Introduction 

All of us in the field of GIS already know what a geodatabase is. Most of us know how to properly create one, especially for single-use or for our own personal projects. Depending on the GIS project, most of the time academic institutions just need personal or file geodatabases. For industry and government, it can be a different world. This is because they have large amounts of geospatial data (sometimes “big data”) for different purposes across sister teams to achieve different objectives. A database that fulfills these characteristics would be known as an enterprise geodatabase. The purpose of this blog is to introduce the capabilities of an enterprise geodatabase, how to create one, and how to access, modify, and publish to your Portal using the combination of ArcPy and the ArcGIS API for Python.

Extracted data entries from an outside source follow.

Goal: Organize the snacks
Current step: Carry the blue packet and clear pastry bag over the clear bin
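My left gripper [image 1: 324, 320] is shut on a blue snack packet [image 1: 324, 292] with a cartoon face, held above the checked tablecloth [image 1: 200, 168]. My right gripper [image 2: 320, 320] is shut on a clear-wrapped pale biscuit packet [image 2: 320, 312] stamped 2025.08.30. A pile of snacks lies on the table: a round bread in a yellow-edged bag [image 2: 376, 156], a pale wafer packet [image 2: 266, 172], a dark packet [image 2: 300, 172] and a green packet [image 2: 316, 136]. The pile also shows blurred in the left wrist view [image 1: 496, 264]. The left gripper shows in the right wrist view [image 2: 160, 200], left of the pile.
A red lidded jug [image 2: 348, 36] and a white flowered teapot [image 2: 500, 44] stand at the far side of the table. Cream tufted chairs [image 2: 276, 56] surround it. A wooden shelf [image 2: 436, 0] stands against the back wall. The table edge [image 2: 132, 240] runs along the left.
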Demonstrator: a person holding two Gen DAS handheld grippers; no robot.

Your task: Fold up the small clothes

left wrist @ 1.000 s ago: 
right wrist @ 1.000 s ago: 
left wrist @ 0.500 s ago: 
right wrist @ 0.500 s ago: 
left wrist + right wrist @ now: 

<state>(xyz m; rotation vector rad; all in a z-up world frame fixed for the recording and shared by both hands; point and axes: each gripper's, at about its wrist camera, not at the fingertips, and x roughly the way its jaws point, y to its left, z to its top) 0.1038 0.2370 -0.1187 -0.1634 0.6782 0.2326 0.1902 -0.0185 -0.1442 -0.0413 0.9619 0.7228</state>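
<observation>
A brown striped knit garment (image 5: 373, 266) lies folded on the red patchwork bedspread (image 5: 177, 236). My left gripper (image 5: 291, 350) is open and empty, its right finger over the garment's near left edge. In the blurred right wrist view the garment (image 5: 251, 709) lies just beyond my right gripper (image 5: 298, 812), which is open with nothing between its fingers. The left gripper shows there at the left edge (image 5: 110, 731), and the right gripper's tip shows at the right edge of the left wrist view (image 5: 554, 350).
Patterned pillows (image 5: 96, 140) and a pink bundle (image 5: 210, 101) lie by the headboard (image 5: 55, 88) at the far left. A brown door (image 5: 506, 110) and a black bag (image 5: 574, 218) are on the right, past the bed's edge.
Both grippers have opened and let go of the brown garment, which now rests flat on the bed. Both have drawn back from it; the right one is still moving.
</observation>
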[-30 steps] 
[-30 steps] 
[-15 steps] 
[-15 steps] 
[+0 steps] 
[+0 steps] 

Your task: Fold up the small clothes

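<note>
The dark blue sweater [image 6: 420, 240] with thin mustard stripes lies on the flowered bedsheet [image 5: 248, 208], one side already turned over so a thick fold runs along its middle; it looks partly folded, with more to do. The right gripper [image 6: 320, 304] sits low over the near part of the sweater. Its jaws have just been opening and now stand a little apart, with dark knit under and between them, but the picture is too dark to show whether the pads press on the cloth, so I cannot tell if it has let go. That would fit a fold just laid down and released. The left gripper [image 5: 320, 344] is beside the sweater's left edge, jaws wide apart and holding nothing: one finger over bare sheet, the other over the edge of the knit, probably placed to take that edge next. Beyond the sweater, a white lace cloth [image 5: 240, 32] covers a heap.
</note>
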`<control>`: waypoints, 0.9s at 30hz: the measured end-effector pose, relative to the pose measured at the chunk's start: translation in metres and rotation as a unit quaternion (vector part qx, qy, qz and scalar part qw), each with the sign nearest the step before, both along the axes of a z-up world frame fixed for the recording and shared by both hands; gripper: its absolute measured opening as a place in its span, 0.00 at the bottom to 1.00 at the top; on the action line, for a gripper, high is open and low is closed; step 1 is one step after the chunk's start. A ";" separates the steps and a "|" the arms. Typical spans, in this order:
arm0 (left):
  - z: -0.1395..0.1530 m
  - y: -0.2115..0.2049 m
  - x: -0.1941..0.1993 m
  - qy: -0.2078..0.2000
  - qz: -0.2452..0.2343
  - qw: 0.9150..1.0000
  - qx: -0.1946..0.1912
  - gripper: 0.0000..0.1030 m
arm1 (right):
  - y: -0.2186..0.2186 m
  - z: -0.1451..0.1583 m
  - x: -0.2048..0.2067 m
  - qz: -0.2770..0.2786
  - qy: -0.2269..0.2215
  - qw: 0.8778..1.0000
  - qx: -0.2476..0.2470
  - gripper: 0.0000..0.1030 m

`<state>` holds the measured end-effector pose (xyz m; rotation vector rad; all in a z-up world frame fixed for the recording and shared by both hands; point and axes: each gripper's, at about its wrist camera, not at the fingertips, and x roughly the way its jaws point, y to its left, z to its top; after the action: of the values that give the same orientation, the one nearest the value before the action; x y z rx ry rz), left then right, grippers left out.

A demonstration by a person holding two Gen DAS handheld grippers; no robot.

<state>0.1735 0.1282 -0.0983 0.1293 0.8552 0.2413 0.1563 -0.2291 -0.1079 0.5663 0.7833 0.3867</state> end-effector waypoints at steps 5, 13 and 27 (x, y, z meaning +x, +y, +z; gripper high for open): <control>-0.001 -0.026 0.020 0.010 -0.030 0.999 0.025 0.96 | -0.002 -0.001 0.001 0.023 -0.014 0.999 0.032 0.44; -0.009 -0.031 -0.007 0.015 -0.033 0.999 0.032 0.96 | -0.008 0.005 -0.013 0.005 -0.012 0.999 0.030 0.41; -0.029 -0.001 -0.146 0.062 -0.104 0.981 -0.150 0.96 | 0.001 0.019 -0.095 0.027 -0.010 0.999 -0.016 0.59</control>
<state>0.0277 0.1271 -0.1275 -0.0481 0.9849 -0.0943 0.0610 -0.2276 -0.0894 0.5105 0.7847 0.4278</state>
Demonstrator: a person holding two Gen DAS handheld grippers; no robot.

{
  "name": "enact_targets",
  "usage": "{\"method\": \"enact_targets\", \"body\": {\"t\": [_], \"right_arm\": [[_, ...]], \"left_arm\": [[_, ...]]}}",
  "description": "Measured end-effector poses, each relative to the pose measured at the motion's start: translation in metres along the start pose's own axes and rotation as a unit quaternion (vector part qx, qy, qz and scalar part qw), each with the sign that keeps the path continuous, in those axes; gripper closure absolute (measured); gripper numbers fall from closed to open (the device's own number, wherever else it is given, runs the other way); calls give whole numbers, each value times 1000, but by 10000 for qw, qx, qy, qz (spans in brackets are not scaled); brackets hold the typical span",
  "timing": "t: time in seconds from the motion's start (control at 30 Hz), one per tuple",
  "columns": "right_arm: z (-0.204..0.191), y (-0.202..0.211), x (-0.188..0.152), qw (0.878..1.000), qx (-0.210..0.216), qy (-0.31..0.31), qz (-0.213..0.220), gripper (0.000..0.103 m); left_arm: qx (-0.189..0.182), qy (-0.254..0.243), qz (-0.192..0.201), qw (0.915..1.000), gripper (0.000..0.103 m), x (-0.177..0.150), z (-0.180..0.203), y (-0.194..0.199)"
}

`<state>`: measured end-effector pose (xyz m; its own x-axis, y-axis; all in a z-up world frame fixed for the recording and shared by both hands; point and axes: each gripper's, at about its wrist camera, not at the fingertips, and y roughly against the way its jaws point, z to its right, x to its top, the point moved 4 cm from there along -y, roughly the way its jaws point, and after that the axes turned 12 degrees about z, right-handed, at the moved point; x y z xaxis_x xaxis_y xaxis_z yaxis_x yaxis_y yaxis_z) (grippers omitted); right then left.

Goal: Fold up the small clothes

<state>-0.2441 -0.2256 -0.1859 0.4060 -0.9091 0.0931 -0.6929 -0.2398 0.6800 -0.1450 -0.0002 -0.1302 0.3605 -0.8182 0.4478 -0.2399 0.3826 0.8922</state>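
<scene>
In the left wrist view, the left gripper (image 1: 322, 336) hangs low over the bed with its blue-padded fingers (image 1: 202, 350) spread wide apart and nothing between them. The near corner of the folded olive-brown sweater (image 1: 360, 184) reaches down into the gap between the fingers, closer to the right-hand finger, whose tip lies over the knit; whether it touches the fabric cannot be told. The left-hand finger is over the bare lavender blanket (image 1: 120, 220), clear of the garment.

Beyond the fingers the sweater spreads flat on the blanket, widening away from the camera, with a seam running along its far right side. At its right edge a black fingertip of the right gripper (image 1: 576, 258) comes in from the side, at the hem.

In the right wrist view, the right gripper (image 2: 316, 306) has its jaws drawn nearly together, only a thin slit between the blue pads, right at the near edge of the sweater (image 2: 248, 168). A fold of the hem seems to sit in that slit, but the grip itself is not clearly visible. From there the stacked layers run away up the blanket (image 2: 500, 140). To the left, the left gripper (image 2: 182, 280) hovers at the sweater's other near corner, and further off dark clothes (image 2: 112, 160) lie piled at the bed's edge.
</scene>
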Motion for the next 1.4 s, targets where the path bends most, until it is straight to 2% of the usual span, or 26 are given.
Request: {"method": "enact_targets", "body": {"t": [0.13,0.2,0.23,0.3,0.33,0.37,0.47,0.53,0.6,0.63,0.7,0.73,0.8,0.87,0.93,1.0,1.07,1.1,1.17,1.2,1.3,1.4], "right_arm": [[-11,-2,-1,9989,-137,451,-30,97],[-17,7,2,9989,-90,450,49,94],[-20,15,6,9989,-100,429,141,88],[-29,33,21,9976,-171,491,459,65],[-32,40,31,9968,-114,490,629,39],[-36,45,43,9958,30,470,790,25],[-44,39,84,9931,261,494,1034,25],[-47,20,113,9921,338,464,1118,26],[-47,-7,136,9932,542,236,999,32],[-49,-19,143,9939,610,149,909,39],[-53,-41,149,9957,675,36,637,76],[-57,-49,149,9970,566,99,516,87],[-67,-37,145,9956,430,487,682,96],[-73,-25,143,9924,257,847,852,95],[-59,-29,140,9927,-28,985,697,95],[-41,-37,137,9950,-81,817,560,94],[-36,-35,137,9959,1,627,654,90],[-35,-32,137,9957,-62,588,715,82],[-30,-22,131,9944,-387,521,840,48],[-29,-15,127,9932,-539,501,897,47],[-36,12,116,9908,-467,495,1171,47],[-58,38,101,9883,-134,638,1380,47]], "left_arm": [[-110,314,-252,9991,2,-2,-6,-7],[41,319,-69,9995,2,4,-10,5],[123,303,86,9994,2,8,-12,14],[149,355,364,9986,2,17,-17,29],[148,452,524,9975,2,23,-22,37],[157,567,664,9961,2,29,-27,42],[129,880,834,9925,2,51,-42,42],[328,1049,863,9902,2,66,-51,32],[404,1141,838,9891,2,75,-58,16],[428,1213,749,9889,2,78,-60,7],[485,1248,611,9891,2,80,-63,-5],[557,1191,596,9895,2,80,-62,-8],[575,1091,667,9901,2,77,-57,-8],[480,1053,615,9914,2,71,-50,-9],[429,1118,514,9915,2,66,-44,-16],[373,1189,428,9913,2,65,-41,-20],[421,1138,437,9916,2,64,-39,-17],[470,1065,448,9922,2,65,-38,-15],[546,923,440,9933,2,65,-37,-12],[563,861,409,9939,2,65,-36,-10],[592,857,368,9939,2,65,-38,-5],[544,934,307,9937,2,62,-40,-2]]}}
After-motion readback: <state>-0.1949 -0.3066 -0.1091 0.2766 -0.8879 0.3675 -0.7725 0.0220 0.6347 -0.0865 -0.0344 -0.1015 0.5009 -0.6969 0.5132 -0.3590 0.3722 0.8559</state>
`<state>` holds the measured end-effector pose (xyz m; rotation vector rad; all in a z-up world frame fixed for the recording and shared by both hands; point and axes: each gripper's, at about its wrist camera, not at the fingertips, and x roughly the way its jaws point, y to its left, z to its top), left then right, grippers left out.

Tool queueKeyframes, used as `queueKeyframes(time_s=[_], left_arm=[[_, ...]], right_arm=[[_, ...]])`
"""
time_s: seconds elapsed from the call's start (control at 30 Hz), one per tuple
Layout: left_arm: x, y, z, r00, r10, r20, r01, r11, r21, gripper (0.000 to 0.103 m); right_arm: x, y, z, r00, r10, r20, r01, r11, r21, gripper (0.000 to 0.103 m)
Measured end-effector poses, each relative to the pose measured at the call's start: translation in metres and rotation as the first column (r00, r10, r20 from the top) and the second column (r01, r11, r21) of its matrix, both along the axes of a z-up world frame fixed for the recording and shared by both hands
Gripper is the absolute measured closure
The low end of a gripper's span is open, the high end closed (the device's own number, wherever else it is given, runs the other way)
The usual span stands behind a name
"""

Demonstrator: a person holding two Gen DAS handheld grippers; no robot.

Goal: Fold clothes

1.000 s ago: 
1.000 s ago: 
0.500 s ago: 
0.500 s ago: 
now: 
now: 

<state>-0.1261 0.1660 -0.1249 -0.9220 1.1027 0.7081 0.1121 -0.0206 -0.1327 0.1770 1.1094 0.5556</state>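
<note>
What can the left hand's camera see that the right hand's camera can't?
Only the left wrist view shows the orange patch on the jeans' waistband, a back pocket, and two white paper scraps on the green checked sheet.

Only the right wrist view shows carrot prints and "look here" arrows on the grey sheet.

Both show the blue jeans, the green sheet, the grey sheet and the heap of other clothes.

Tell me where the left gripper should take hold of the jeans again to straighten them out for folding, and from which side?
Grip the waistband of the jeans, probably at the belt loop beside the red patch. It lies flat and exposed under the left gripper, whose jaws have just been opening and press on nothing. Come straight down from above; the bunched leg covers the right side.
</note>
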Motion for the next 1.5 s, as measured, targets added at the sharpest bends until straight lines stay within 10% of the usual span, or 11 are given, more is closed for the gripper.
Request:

Capabilities of an Enterprise Geodatabase

Before delving into Enterprise Geodatabase, please keep in mind that this topic may not be as compelling as CityEngine due to its context. Nonetheless, it is very important to know the difference and is meant for those that will likely work for an employer that scales up towards production. The capabilities of enterprise geodatabase are the following:

  1. Scalability
  2. Accessibility
  3. Storage
  4. Storage formatting

Scalability is a relative term and ultimately depends on who are the clients or stakeholders involved. For instance, a transportation project in collaboration with the city would entail transport engineers and city officials to work on the same enterprise geodatabase without overwhelming the hosted server. Accessibility is the key for sister teams and clients to have direct access to the enterprise geodatabase securely. Sister teams in the technical sphere may consist of database, geospatial, data scientists and engineers, and business. Such a project group would perform their own tasks whilst communicating amongst other teams to meet their objectives. The database team would develop and maintain the database management system (DBMS), and provide credentials to their sister teams. Geospatial teams perform geospatial analyses, edit and modify geospatial data, and convert to tabular format for the data scientists and engineers. Data engineers clean, munge, identify the difference between structure and unstructured data, and build the data architecture and infrastructure. Their position may overlap as a database developer. Data scientists mine into the raw data (mainly tabular) and produce interpretive results. Business analysts work with the clients to define their business needs based on data models, written requirements, and processed diagrams and wireframes. A diagram below presents what a group project may look like with the use of an enterprise geodatabase. The diagram can be more complex with arrows pointing between sister teams.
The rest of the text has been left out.